RuntimeError: No CUDA GPUs are available

Hi, I want to run a benchmark task with ray.tune. I implement a very simple logic to run an algorithm with different hyper-parameters and random seeds. The idea of the script is shown below.

SEEDS = [...]

def training_function(config):
    setup_seed(config['seed'])
    return training(config)

if __name__ == '__main__':
    ray.init('auto')

    config = {}
    grid_tune = ...
    for k, v in grid_tune.items():
        config[k] = tune.grid_search(v)

    config['seed'] = tune.grid_search(SEEDS)
    
    analysis = tune.run(
        training_function,
        name='benchmark',
        config=config,
        queue_trials=True,
        metric='reward',
        mode='max',
        resources_per_trial={
            "cpu": 1,
            "gpu": 0.5,
        }
    )
       
    upload_result()

In one of my experiments, I am running the algorithms with 16 configurations of hyper-parameters and 3 random seeds. Thus, there are totally 48 trials to run. I have 3 nodes to run the experiment with 4 cards on each node. So the task needs 2 round to complete, with 24 trials per round.

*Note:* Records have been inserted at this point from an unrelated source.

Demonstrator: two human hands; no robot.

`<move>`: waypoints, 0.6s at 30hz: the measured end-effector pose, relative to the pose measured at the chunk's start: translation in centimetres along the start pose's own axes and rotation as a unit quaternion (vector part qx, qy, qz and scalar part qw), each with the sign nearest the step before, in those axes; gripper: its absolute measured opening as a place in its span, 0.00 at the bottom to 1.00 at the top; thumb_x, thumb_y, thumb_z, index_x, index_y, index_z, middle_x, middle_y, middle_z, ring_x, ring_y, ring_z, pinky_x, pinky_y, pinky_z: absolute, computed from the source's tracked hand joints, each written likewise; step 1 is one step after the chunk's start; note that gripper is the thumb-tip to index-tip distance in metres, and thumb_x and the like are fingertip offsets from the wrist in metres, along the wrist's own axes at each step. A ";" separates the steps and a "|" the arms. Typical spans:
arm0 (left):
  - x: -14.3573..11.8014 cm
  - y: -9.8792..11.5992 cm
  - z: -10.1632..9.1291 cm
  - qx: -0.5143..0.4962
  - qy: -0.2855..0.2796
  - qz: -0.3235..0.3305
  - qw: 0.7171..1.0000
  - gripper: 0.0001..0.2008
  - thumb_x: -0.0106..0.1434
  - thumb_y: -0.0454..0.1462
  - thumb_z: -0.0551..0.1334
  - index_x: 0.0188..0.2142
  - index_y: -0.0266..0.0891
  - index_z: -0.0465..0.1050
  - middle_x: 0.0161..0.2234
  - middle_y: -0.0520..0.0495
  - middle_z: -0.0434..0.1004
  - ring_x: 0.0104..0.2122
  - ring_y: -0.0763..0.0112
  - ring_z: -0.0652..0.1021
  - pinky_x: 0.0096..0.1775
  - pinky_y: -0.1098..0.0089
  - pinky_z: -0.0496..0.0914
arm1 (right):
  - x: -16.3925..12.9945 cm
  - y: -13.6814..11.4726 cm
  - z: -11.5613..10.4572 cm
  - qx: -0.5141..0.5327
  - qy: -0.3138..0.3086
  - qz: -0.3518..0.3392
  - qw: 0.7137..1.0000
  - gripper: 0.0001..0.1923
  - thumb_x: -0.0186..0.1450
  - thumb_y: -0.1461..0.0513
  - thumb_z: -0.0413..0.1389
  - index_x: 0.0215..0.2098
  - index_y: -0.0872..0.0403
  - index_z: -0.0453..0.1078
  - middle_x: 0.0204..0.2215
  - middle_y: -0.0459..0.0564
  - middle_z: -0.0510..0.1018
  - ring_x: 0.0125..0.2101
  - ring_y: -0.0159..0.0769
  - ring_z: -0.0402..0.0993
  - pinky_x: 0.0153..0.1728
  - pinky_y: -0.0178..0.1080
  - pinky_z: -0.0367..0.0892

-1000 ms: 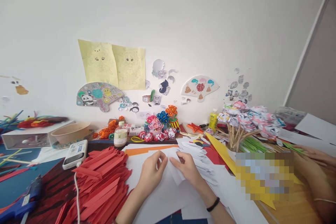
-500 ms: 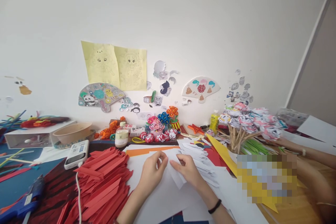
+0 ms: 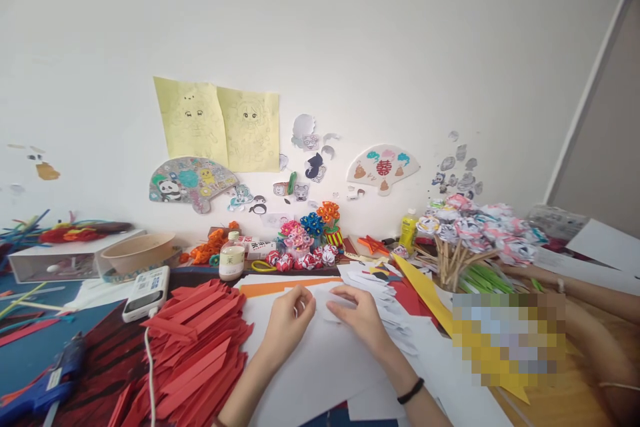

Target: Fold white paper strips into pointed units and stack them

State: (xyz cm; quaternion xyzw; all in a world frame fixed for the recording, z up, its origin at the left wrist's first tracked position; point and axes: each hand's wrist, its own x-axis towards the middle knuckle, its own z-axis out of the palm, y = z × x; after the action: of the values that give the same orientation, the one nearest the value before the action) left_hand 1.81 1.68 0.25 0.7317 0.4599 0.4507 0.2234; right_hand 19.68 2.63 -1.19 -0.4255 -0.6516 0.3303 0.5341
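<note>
A small piece of white paper [image 3: 325, 299] is pinched between my hands, low over the white sheets; its outline is hard to tell from the paper behind. My left hand [image 3: 293, 320] is closed at its left end, thumb against curled fingers. On the other side, my right hand [image 3: 357, 313] is closed too, with thumb and forefinger at the paper. Large white sheets [image 3: 315, 367] lie under both wrists. Folded white paper strips [image 3: 380, 293] are heaped just beyond my right hand. To the left of my left forearm is a big pile of red folded paper strips [image 3: 200, 347].
A glue gun [image 3: 55, 380], a white power bank [image 3: 146, 295] with its cable and a glass bottle [image 3: 231, 259] stand left. Along the wall are craft flowers [image 3: 313, 227]. At right, paper flowers on sticks [image 3: 470, 230] stand near a co-worker's arms [image 3: 590, 297] and yellow paper [image 3: 420, 287].
The white paper flap that hung below my right fingers is now raised and no longer hangs down. My right hand has shifted slightly upward, its fingers more stretched over the paper.
</note>
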 end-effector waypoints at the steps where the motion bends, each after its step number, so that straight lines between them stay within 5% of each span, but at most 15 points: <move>1: 0.0 0.0 -0.1 0.008 -0.015 0.001 1.000 0.06 0.58 0.38 0.54 0.27 0.39 0.65 0.22 0.53 0.68 0.22 0.73 0.68 0.26 0.74 0.60 | 0.0 0.0 -0.2 0.016 0.020 0.005 1.000 0.15 0.53 0.56 0.63 0.36 0.56 0.74 0.34 0.52 0.77 0.38 0.44 0.71 0.43 0.42 0.63; 4: -0.1 0.3 -0.6 0.046 -0.051 0.002 0.998 0.06 0.55 0.36 0.56 0.23 0.39 0.64 0.20 0.54 0.65 0.22 0.73 0.66 0.26 0.74 0.58 | 0.2 0.0 -0.8 0.076 0.081 0.013 0.994 0.18 0.52 0.56 0.65 0.38 0.55 0.74 0.38 0.54 0.78 0.44 0.47 0.71 0.48 0.45 0.62; 8: 0.1 0.4 -0.7 -0.005 -0.040 -0.008 0.999 0.10 0.57 0.40 0.57 0.22 0.39 0.64 0.19 0.55 0.64 0.21 0.74 0.65 0.25 0.75 0.57 | 0.3 -0.2 -0.8 0.239 0.115 0.062 0.962 0.25 0.54 0.52 0.63 0.48 0.53 0.69 0.46 0.55 0.74 0.45 0.46 0.71 0.43 0.43 0.67; 12: 0.1 0.1 0.1 -0.120 0.013 -0.041 0.992 0.15 0.59 0.46 0.58 0.24 0.38 0.65 0.21 0.53 0.70 0.21 0.74 0.67 0.24 0.75 0.60 | 0.0 -0.8 0.1 0.297 0.027 0.062 0.952 0.28 0.58 0.51 0.60 0.52 0.53 0.66 0.42 0.55 0.76 0.37 0.41 0.74 0.38 0.41 0.69; 15: 0.0 -0.2 0.9 -0.180 0.013 -0.054 0.982 0.17 0.59 0.49 0.58 0.25 0.37 0.67 0.24 0.50 0.74 0.22 0.74 0.69 0.25 0.75 0.63 | -0.3 -0.9 0.9 0.232 -0.049 0.048 0.970 0.21 0.58 0.51 0.60 0.42 0.58 0.73 0.35 0.56 0.77 0.31 0.39 0.74 0.34 0.40 0.68; 18: -0.2 -0.6 1.7 -0.181 0.008 -0.050 0.982 0.16 0.59 0.48 0.59 0.27 0.37 0.69 0.26 0.48 0.75 0.23 0.72 0.71 0.26 0.74 0.64 | -0.3 -0.7 1.0 0.175 -0.061 0.036 0.982 0.18 0.59 0.51 0.58 0.32 0.59 0.75 0.27 0.54 0.78 0.26 0.37 0.72 0.29 0.37 0.66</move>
State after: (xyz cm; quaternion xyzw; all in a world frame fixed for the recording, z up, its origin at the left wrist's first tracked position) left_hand 2.97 1.90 -1.14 0.6518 0.4087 0.5206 0.3703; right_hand 18.59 2.05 -0.93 -0.3279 -0.5993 0.4833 0.5475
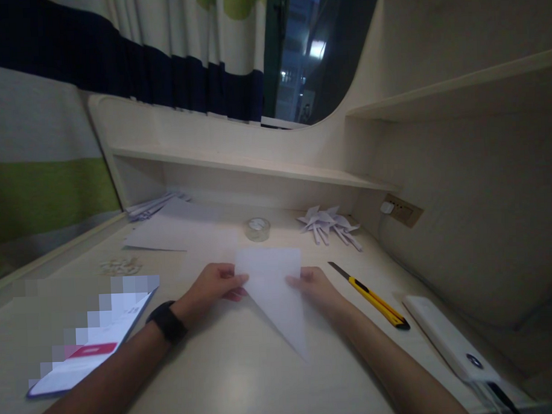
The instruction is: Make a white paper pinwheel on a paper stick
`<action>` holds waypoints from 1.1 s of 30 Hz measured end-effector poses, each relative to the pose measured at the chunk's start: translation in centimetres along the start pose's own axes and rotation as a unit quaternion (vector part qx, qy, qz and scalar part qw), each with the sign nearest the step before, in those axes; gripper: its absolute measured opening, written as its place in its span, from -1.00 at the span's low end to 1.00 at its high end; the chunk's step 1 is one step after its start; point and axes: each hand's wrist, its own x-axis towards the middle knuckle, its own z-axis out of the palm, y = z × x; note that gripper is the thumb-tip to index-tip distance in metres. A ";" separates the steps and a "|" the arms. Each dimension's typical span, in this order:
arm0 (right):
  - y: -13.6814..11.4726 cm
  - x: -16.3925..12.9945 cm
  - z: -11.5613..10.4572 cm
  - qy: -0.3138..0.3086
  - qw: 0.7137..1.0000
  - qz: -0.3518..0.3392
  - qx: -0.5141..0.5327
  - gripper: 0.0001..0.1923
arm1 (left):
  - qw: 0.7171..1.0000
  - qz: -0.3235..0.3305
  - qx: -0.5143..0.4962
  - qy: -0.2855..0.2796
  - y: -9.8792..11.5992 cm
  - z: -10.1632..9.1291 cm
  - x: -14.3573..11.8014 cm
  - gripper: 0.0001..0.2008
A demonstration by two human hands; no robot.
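Observation:
A white sheet of paper, folded into a triangle with its point toward me, lies on the pale desk. My left hand pinches its left edge, and a black watch sits on that wrist. My right hand holds the paper's right edge with the fingertips on top. Both hands press the paper against the desk.
A yellow utility knife with its blade out lies right of my right hand. A white power bank, a tape roll, folded paper shapes, loose sheets and a phone lie around.

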 end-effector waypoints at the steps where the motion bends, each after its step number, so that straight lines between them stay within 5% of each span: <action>1: 0.0 0.0 0.0 0.001 1.000 0.001 0.007 -0.60 | 1.000 -0.003 0.007 -0.004 -0.1 0.0 0.0 -0.71; 15: 0.6 0.3 -0.5 -0.025 0.993 -0.006 0.118 -0.62 | 0.997 0.056 0.005 -0.059 0.1 -0.8 0.0 -0.76; 33: -0.8 -0.2 -0.7 -0.021 0.989 0.041 0.140 -0.77 | 0.994 0.027 -0.057 -0.087 0.2 -1.6 -0.1 -0.82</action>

In the first round, everything works smoothly. However, in the second round, the trial raises RuntimeError: No CUDA GPUs are available. I have tried to sleep a little time (30s) to give ray more time to clean the resources, but the error still shows up.

Is there anyone knows what causes the problem and how to fix it? Thanks in advance.

Can you post the error message that you’re getting?

The error message is

  File "/home/ubuntu/anaconda3/envs/benchmark/lib/python3.7/site-packages/torch/cuda/__init__.py", line 170, in _lazy_init
    torch._C._cuda_init()
RuntimeError: No CUDA GPUs are available

Also, in ray_results/trail/error.txt, there is

Failure # 1 (occurred at 2021-04-19_23-27-45)
Traceback (most recent call last):
  File "/home/ubuntu/anaconda3/envs/benchmark/lib/python3.7/site-packages/ray/tune/trial_runner.py", line 519, in _process_trial
    result = self.trial_executor.fetch_result(trial)
  File "/home/ubuntu/anaconda3/envs/benchmark/lib/python3.7/site-packages/ray/tune/ray_trial_executor.py", line 497, in fetch_result
    result = ray.get(trial_future[0], timeout=DEFAULT_GET_TIMEOUT)
  File "/home/ubuntu/anaconda3/envs/benchmark/lib/python3.7/site-packages/ray/worker.py", line 1381, in get
    raise value
ray.exceptions.RayActorError: The actor died unexpectedly before finishing this task.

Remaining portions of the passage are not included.